Directions for this task: Please repeat exactly the lines below from the one containing "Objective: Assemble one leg" down to the one containing "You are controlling", both included, and nothing else.

Information supplied:
= Beginning of Section =

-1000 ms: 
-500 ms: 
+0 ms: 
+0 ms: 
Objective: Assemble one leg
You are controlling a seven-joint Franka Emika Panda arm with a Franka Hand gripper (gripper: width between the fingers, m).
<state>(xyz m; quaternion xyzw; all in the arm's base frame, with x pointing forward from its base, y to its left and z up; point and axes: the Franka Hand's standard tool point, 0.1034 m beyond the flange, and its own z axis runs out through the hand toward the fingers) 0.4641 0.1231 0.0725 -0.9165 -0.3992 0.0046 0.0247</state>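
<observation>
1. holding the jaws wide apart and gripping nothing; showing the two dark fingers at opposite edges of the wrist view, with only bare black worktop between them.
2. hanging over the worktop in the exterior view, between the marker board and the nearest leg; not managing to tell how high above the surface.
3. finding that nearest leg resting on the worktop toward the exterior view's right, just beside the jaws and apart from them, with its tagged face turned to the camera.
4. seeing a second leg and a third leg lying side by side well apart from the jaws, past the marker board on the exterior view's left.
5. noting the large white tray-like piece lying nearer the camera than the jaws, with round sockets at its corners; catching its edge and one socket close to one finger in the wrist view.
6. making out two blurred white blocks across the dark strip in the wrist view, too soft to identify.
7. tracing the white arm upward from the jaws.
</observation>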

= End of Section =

Answer box:
Objective: Assemble one leg
You are controlling a seven-joint Franka Emika Panda arm with a Franka Hand gripper (gripper: width between the fingers, m).

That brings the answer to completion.